Dulcie Foo Fat was born in London, England in 1946. She obtained a BA in painting from Reading University in 1969 and an MA in Fine Art from the University of Calgary in 1974. In 1989 she received an Alberta Project grant which enabled her to undertake a photographic expedition in the Northern Yukon.
Her paintings involve a multi-step development process. Many of her images begin with small-scale photographic studies of landscapes or of details of the detritus, plant-life and patterns of colours revealed by natural light which illuminates the ground in forest interiors.
Her painted views of the forest floors – or “groundscapes” – offer the viewer a perspectival shift from a horizontal ground plane or low angle point of view to a vertical one. The all-over arrangement of flowers, grasses and other elements rendered by minutely detailed brushwork demonstrate not only the artist’s ability and confidence in handling the medium, but also indicates her capability to move beyond the notions of illustration to position her work within abstraction.

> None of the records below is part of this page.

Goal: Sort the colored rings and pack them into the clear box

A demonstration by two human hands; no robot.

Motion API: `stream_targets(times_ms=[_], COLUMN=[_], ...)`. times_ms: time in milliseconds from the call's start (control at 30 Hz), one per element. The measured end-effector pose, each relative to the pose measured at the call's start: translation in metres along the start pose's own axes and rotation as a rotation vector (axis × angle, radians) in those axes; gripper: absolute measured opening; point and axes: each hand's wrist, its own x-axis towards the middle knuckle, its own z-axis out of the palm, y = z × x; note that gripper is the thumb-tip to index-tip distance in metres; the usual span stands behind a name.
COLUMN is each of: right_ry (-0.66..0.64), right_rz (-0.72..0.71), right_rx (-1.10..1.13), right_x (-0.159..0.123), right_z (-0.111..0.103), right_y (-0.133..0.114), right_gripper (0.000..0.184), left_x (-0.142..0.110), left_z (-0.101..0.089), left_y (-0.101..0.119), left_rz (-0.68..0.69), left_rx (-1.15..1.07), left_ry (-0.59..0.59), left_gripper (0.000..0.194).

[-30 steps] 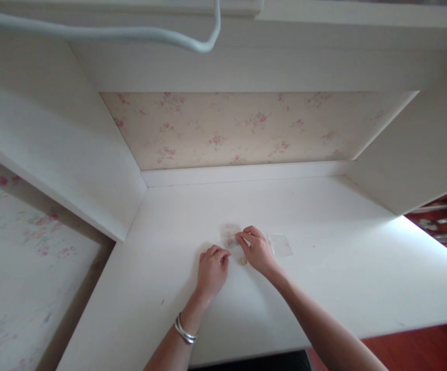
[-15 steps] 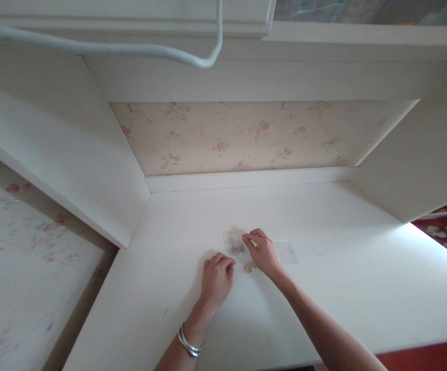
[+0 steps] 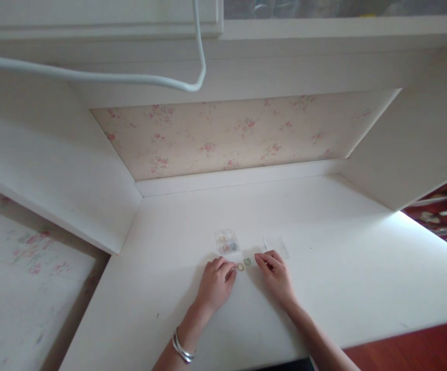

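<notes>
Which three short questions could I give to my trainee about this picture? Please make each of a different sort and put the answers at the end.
1. On which wrist does the person wear the silver bracelet?
2. How many small rings can be seen on the white table between the left hand and the right hand? a) none; b) two; c) five.
3. True or false: the clear box lies farther from the person than these rings.

Key: 1. the left wrist; 2. b; 3. true.
</notes>
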Motion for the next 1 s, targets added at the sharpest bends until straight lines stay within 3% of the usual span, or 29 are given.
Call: stream_targets(times_ms=[200,667,1000], right_ry=[-0.006,-0.028,-0.029], right_rz=[0.004,-0.023,-0.02], right_rx=[0.015,0.077,0.107], right_x=[-0.002,-0.003,-0.002], right_z=[0.001,-0.002,-0.004], right_y=[0.001,0.005,0.003], right_gripper=[0.037,0.032,0.033], left_x=[0.004,0.003,0.009], left_z=[0.005,0.015,0.004], left_y=[0.011,0.018,0.016], left_rz=[0.042,0.008,-0.06], left_rx=[0.056,0.061,-0.082], left_ry=[-0.079,-0.097,-0.033], left_gripper=[0.016,0.017,0.022])
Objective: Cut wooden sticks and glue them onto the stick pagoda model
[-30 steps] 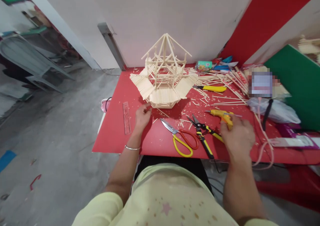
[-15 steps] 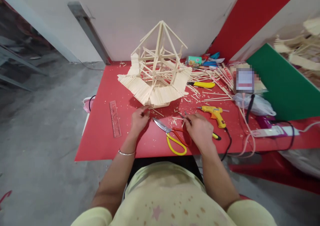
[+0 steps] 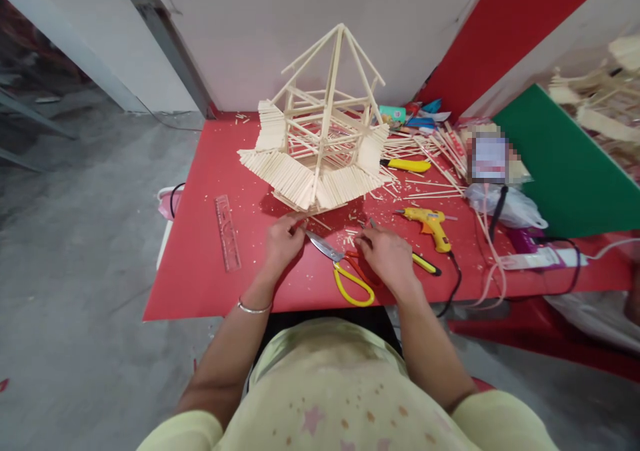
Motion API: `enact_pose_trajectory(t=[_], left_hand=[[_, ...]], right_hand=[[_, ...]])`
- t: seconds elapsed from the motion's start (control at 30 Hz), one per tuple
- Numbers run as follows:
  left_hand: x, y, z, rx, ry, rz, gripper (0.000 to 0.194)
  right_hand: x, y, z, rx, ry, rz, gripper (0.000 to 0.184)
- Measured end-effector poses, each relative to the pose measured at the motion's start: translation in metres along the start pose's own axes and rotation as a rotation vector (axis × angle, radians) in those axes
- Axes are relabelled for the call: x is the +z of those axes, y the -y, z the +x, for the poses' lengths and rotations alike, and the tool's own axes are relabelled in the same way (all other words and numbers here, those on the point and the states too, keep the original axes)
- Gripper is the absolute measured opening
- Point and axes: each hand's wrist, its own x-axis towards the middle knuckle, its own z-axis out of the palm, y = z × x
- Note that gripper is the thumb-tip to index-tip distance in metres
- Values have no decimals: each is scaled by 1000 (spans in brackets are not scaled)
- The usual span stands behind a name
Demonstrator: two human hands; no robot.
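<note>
A model built of thin wooden sticks [image 3: 295, 178], with a peaked open frame and slatted eaves, stands on the red table [image 3: 185, 264]. My left hand [image 3: 285, 246] is closed at its front lower edge, fingertips against the base. My right hand [image 3: 389, 256] has its fingers pinched together over small stick offcuts [image 3: 351, 236]; anything between them is too small to make out. A yellow utility knife [image 3: 425, 263] runs partly hidden beneath that hand. Between my hands lie scissors [image 3: 325, 246] with one yellow and one red handle, the red one partly covered by my right hand.
A yellow glue gun [image 3: 425, 221] with a black cord lies at right. Behind it are loose sticks [image 3: 433, 192], another yellow-handled tool [image 3: 407, 165] and a plastic bag [image 3: 520, 208]. A clear ruler [image 3: 228, 234] is at left. A green board [image 3: 565, 164] leans at far right.
The stick model has turned and shifted a little to the right, its front corner moving right. My right hand has moved slightly left, uncovering more of the utility knife.
</note>
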Motion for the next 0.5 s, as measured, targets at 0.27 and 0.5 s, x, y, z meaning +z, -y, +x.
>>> enact_pose_trajectory(t=[0.27, 0.5], left_hand=[[3, 5, -3, 64, -77, 20, 18], [9, 13, -4, 88, -40, -45, 18]], right_hand=[[12, 10, 0, 8, 92, -43, 28], [34, 3, 6, 28, 105, -62, 30]])
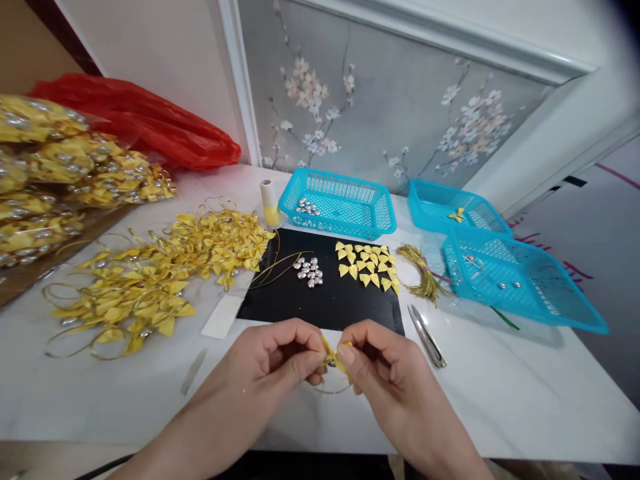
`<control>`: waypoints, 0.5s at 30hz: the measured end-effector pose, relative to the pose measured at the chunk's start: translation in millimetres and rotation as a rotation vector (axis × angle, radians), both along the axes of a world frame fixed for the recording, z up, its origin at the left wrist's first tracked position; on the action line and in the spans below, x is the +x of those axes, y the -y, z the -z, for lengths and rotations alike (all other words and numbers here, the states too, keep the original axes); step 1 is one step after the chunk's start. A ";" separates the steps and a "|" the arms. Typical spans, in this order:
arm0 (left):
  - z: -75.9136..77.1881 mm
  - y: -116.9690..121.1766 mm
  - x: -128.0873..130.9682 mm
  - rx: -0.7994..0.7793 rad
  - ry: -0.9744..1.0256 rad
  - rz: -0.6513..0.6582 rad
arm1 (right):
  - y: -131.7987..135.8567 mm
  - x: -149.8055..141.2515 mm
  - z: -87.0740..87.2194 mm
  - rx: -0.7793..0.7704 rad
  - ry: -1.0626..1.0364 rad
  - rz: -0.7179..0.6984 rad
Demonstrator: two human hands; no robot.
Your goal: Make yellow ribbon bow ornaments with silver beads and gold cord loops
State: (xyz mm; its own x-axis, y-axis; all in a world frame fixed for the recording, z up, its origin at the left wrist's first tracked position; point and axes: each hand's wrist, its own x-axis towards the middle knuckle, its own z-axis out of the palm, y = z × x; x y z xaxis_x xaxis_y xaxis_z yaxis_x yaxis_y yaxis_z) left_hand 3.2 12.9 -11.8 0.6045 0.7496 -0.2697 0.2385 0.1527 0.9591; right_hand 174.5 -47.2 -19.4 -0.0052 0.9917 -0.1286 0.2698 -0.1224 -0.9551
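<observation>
Yellow ribbon piece sits at the near middle of the scene, held up between your two hands, just nearer than the black mat. Your left hand pinches its left side between thumb and fingers; your right hand pinches the right side the same way, so each grip is closed on the ribbon. A thin cord loop hangs below, between your hands, above the white surface.

Expect the ribbon to be very light and soft, likely a little slippery and easy to crease or pull out of shape; the cord looks springier. You do best to hold it close to the centre, where ribbon and cord meet, with the fingertips and little force, since the loose tips would probably fold.

On the mat, silver beads lie left of the small yellow bows. Those beads look hard and smooth, apt to roll, so take them one by one across the sides.
</observation>
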 end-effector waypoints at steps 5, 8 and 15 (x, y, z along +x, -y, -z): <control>-0.4 2.2 1.6 0.031 -0.005 -0.065 | 1.4 -4.5 2.0 0.061 0.062 0.038; -0.7 5.5 1.0 0.066 -0.013 -0.069 | 1.3 -7.9 2.6 0.071 0.069 0.046; 1.7 4.7 -0.2 0.047 -0.001 -0.075 | -2.7 -7.5 2.5 0.015 -0.043 0.038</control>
State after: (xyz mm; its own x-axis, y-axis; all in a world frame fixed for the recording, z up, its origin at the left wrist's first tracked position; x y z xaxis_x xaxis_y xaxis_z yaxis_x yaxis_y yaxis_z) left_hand 3.0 8.2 -13.4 0.5456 0.8048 -0.2338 0.2294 0.1249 0.9653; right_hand 167.0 -44.5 -22.0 0.0274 0.9931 -0.1139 0.2235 -0.1172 -0.9676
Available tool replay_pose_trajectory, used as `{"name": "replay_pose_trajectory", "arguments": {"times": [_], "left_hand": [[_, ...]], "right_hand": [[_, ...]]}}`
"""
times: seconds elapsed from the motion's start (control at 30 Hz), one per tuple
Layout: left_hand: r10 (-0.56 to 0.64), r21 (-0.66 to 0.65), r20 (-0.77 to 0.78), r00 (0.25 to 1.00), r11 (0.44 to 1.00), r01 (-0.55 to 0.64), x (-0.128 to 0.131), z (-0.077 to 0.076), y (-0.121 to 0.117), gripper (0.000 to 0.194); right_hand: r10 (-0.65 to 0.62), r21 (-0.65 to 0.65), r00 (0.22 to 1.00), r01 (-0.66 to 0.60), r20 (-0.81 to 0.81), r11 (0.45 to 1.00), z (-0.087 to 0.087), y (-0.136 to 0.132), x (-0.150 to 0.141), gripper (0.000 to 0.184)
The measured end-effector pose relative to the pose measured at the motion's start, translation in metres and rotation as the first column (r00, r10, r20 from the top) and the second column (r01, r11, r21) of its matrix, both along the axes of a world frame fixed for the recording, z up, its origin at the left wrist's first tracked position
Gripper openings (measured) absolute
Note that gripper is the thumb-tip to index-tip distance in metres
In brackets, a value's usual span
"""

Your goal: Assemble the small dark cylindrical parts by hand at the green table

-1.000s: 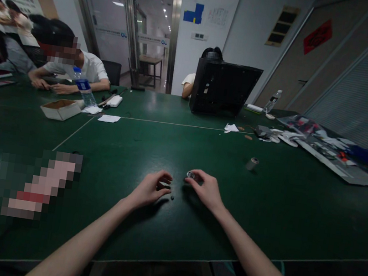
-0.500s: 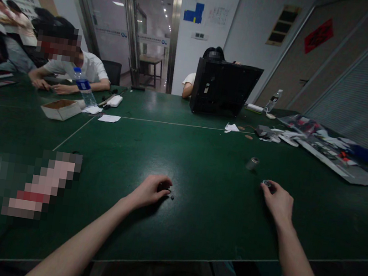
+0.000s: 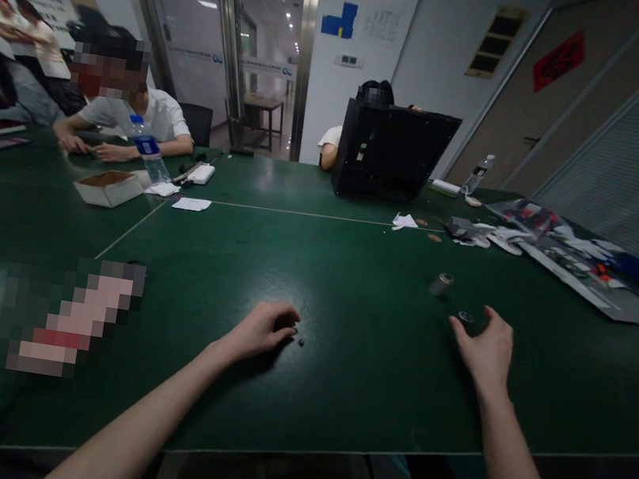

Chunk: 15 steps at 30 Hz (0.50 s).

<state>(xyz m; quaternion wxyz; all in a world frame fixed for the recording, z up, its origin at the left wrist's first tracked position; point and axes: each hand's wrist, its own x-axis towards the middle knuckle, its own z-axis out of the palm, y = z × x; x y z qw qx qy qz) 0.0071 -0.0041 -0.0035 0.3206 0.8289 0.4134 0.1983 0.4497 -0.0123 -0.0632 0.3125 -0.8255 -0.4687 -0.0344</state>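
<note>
Right hand (image 3: 486,348) spread wide, holding nothing, fingertips just near of small round part (image 3: 465,317), w/ metal cylinder (image 3: 441,283) farther. Left hand (image 3: 261,329) curled loosely on green table (image 3: 350,276); can't tell if gripping anything, tiny dark bit (image 3: 300,341) just right.

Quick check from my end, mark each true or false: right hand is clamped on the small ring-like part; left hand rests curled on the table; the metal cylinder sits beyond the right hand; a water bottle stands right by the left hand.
1. The right hand is clamped on the small ring-like part. False: the fingers are spread and the part lies on the green table at the fingertips.
2. The left hand rests curled on the table. True.
3. The metal cylinder sits beyond the right hand. True.
4. A water bottle stands by the left hand. False: it stands far off, near another person.
</note>
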Motion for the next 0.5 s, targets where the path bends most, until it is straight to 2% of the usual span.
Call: {"name": "replay_pose_trajectory", "arguments": {"times": [0.07, 0.17, 0.2, 0.3, 0.33, 0.4, 0.43, 0.5], "left_hand": [[0.005, 0.01, -0.004, 1.0, 1.0, -0.005, 0.0, 0.0, 0.0, 0.02], [0.023, 0.01, -0.005, 1.0, 1.0, -0.023, 0.002, -0.004, 0.001, 0.02], [0.038, -0.001, 0.003, 0.999, 0.999, -0.038, 0.003, -0.005, 0.002, 0.021], [0.131, -0.052, 0.06, 0.99, 0.99, -0.128, -0.003, 0.003, 0.006, 0.022], [0.18, -0.059, 0.093, 0.979, 0.983, -0.175, -0.008, 0.011, 0.008, 0.023], [0.3, -0.03, 0.19, 0.935, 0.953, -0.3, -0.026, 0.04, 0.009, 0.026], [0.35, -0.006, 0.272, 0.896, 0.932, -0.362, -0.038, 0.059, 0.008, 0.029], [0.427, 0.074, 0.445, 0.787, 0.858, -0.508, -0.063, 0.099, 0.003, 0.035]], "right_hand": [[0.054, 0.035, 0.998, -0.056, 0.041, 0.998, 0.011, -0.002, -0.024, 0.075], [0.303, 0.006, 0.952, -0.303, 0.036, 0.953, 0.028, -0.008, -0.076, 0.055], [0.407, -0.003, 0.913, -0.407, 0.016, 0.913, 0.033, -0.011, -0.096, 0.045], [0.693, -0.075, 0.713, -0.701, -0.107, 0.709, 0.044, -0.022, -0.154, 0.03], [0.751, -0.092, 0.646, -0.763, -0.135, 0.64, 0.045, -0.024, -0.171, 0.027], [0.823, -0.111, 0.544, -0.839, -0.162, 0.532, 0.046, -0.028, -0.198, 0.026], [0.842, -0.12, 0.512, -0.859, -0.169, 0.498, 0.046, -0.028, -0.207, 0.028], [0.856, -0.116, 0.488, -0.872, -0.17, 0.475, 0.05, -0.027, -0.213, 0.031]]}}
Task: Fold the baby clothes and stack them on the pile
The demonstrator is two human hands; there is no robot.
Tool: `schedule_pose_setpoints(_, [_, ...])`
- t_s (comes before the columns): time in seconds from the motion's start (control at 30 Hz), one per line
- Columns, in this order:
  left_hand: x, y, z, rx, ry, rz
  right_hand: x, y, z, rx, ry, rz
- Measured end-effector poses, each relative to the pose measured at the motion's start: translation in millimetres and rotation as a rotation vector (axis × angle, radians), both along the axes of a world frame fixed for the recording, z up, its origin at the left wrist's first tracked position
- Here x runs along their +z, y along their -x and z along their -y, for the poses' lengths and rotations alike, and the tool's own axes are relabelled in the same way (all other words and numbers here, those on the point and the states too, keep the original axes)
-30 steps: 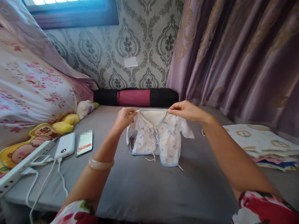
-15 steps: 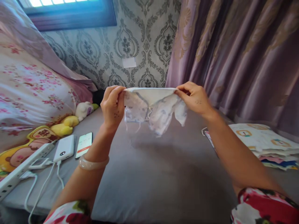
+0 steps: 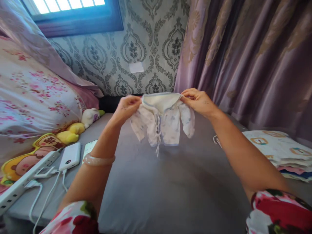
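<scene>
A small white baby shirt (image 3: pixel 170 126) with pale blue trim and a faint print hangs by its shoulders above the grey bed sheet (image 3: pixel 165 188). My left hand (image 3: pixel 128 107) pinches it at the left shoulder, fingers closed on the cloth. At the opposite shoulder my right hand (image 3: pixel 196 99) grips it the same way. The neckline is stretched between both hands, showing the cream inside of the back. Thin white ties dangle down the front, and both sleeves droop at the sides.
On the right lies a stack of folded cloths (image 3: pixel 275 146). Along the left are a white power strip (image 3: pixel 26 175), a power bank (image 3: pixel 70 156) with cables, a phone (image 3: pixel 88 149) partly behind my forearm, and plush toys (image 3: pixel 70 133). A black bolster (image 3: pixel 109 103) lies against the wall.
Both hands have raised the shirt off the bed, where its hem rested a second ago. It swung up blurred, and now hangs steadier with its sleeves down.
</scene>
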State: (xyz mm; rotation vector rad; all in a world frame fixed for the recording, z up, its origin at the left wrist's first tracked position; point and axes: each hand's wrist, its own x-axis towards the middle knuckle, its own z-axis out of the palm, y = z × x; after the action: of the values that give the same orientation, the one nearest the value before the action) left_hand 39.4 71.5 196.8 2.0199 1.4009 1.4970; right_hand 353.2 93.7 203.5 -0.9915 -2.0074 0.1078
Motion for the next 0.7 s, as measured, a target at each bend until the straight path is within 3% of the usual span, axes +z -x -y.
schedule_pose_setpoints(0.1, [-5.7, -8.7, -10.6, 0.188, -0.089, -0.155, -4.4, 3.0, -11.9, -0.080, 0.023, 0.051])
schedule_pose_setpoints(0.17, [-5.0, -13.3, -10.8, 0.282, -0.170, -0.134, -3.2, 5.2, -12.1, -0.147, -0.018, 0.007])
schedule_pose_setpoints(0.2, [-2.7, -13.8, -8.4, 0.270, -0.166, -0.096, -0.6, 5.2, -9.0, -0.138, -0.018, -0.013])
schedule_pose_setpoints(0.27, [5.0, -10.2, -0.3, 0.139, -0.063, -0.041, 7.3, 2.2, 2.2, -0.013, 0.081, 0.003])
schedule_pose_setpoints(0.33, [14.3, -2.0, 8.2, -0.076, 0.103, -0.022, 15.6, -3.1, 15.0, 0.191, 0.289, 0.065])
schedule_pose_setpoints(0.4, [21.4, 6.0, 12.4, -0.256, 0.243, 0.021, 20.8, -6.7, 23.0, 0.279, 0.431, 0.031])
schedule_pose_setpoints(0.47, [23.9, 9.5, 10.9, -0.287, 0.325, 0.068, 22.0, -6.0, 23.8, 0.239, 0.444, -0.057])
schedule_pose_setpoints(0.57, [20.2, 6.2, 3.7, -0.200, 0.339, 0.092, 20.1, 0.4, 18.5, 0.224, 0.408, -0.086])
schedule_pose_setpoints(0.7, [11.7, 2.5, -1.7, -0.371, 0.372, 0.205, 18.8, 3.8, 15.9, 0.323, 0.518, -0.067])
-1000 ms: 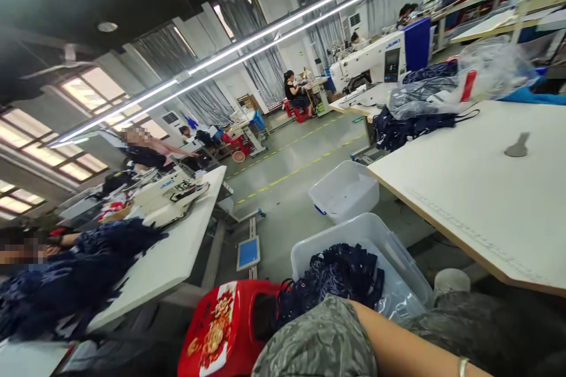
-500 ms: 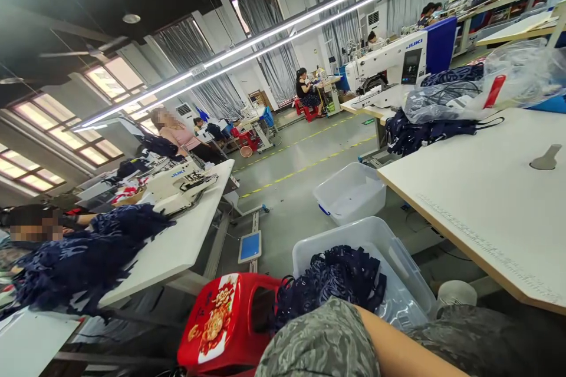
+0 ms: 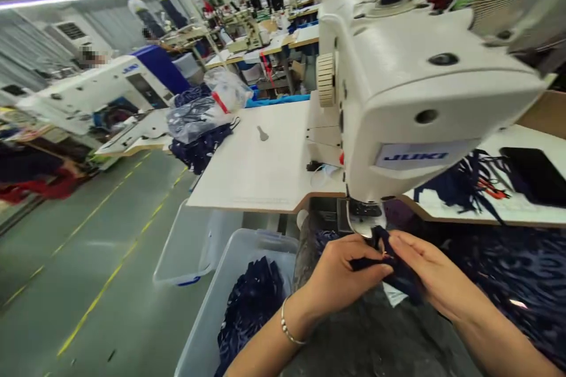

Through their command of their respective media, both Dulcie Foo Fat and Edward Burtynsky have transformed seemingly mundane details of nature into an engaging presence for contemplation.
Foo Fat says that her influences “range from the depiction of the nature in early Renaissance painting and the interiors of Vermeer to the colour field abstractions of Jackson Pollock. I would like to create an art that occupies a territory between Abstract Expressionism and Photorealism. My ambition is, in the manner of a craftsperson, to add a few works of beauty to the world.”